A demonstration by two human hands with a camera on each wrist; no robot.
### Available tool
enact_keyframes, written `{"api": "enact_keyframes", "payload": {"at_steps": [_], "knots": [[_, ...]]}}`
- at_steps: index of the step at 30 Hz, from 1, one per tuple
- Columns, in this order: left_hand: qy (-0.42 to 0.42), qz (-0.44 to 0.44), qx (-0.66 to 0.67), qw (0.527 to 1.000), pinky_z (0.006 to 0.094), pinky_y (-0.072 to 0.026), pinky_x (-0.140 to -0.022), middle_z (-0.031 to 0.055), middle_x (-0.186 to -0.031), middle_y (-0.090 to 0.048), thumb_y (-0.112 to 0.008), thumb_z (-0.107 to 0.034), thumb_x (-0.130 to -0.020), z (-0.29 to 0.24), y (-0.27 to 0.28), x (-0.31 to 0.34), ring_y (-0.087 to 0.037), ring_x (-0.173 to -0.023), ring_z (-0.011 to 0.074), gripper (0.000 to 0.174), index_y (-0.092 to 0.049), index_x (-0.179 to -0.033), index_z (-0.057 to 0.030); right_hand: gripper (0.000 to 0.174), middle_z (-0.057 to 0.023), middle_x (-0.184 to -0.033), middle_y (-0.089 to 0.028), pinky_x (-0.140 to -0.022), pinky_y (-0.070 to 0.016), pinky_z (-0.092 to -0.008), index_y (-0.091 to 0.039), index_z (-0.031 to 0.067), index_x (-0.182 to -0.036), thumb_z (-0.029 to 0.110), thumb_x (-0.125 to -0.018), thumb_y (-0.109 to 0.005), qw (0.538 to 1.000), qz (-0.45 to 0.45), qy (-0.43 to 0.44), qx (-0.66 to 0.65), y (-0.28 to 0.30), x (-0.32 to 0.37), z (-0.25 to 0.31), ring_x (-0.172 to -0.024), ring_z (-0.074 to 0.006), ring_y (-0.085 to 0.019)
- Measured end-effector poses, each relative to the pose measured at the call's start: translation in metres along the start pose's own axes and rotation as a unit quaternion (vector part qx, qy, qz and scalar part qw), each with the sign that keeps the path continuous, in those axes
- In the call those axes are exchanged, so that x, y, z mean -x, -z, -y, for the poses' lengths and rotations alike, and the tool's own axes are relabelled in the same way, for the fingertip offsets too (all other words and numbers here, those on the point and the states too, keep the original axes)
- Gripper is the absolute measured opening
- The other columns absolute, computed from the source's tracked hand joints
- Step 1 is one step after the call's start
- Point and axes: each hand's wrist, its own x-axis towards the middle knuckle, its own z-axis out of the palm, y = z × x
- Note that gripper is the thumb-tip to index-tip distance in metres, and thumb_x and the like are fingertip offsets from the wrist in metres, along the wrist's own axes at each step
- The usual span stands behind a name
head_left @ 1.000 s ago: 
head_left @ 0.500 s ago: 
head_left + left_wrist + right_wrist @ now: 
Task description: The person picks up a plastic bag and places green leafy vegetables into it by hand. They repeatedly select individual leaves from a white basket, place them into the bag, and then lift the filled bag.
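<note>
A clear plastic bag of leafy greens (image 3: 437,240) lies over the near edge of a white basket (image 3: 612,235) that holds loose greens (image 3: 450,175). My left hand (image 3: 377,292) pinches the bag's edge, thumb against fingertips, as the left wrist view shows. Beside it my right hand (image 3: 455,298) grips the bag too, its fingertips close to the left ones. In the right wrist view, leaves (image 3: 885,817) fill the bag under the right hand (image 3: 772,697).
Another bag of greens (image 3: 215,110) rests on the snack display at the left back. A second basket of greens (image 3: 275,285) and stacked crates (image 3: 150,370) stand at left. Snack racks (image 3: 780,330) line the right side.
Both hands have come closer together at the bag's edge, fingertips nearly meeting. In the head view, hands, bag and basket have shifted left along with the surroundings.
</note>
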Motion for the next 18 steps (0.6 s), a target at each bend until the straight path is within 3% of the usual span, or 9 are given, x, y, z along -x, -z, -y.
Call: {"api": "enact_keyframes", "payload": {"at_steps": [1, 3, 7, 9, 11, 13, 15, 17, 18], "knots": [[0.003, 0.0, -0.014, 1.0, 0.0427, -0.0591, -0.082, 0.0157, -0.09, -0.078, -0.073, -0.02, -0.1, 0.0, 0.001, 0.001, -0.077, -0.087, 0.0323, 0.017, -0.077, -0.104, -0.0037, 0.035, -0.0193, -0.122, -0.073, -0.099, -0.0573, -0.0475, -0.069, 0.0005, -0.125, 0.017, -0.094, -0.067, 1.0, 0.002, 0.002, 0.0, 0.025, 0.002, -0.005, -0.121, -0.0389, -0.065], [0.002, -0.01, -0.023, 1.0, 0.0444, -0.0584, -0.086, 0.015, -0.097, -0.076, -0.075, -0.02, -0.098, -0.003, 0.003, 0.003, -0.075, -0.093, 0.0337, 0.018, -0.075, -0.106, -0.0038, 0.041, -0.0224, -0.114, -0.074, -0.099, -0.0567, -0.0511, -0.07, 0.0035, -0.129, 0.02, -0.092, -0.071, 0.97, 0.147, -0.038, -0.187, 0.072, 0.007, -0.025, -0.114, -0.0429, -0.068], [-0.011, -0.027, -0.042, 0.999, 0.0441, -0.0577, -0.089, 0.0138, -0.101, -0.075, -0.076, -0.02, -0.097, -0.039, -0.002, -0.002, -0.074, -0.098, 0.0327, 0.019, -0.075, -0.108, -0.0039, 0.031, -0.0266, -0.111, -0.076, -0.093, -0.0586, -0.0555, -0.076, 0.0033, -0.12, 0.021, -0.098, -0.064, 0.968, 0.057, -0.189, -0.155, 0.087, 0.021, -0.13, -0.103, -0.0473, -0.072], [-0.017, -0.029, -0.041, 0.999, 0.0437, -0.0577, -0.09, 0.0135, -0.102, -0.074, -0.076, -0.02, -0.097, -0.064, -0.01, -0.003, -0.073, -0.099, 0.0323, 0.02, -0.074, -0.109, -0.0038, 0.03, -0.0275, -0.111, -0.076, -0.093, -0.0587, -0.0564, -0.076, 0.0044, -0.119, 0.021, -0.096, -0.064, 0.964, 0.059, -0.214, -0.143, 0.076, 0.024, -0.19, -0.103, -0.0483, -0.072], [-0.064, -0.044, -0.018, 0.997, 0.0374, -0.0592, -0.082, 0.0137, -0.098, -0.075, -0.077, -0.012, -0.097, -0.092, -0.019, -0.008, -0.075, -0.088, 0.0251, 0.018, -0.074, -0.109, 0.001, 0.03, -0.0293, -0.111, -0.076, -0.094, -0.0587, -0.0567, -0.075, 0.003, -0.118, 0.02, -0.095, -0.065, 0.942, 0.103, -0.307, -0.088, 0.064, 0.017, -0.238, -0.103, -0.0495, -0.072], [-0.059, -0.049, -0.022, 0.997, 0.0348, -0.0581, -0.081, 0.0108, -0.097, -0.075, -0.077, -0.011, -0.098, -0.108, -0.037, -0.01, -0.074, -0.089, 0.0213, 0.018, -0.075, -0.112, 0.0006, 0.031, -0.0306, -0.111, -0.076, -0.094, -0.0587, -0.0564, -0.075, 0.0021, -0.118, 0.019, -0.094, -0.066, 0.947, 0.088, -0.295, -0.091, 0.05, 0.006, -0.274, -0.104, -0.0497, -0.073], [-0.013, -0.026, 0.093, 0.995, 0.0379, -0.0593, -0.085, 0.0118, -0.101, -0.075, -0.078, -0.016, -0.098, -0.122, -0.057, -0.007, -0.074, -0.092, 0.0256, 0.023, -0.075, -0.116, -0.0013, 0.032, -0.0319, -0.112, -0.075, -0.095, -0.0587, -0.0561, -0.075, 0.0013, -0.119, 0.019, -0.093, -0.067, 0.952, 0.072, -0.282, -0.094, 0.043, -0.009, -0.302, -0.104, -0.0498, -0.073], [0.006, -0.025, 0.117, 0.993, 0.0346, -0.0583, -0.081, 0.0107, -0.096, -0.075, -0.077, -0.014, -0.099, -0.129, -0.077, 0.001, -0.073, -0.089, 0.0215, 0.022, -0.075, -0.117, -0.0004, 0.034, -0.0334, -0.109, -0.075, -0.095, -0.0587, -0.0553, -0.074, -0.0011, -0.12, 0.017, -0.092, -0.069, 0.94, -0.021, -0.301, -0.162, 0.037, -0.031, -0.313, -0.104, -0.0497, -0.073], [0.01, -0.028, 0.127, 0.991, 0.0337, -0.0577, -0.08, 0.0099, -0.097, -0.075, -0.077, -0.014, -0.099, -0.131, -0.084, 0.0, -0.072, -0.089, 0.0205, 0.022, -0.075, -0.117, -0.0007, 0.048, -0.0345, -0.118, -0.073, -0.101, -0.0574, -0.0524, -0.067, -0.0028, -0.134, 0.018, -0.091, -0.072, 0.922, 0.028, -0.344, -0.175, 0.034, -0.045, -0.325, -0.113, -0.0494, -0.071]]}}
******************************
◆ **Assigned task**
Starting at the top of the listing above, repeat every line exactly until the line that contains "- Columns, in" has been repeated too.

◆ **Written answer**
A demonstration by two human hands with a camera on each wrist; no robot.
### Available tool
enact_keyframes, written `{"api": "enact_keyframes", "payload": {"at_steps": [_], "knots": [[_, ...]]}}`
- at_steps: index of the step at 30 Hz, from 1, one per tuple
- Columns, in this order: left_hand: qy (-0.42 to 0.42), qz (-0.44 to 0.44), qx (-0.66 to 0.67), qw (0.527 to 1.000), pinky_z (0.006 to 0.094), pinky_y (-0.072 to 0.026), pinky_x (-0.140 to -0.022), middle_z (-0.031 to 0.055), middle_x (-0.186 to -0.031), middle_y (-0.090 to 0.048), thumb_y (-0.112 to 0.008), thumb_z (-0.107 to 0.034), thumb_x (-0.130 to -0.020), z (-0.29 to 0.24), y (-0.27 to 0.28), x (-0.31 to 0.34), ring_y (-0.087 to 0.037), ring_x (-0.173 to -0.023), ring_z (-0.011 to 0.074), gripper (0.000 to 0.174), index_y (-0.092 to 0.049), index_x (-0.179 to -0.033), index_z (-0.057 to 0.030); right_hand: gripper (0.000 to 0.174), middle_z (-0.057 to 0.023), middle_x (-0.184 to -0.033), middle_y (-0.089 to 0.028), pinky_x (-0.140 to -0.022), pinky_y (-0.070 to 0.016), pinky_z (-0.092 to -0.008), index_y (-0.091 to 0.039), index_z (-0.031 to 0.067), index_x (-0.182 to -0.036), thumb_z (-0.029 to 0.110), thumb_x (-0.125 to -0.018), thumb_y (-0.109 to 0.005), qw (0.538 to 1.000), qz (-0.45 to 0.45), qy (-0.43 to 0.44), qx (-0.66 to 0.65), y (-0.28 to 0.30), x (-0.32 to 0.37), z (-0.25 to 0.31), ring_x (-0.172 to -0.024), ring_z (-0.074 to 0.006), ring_y (-0.085 to 0.019)

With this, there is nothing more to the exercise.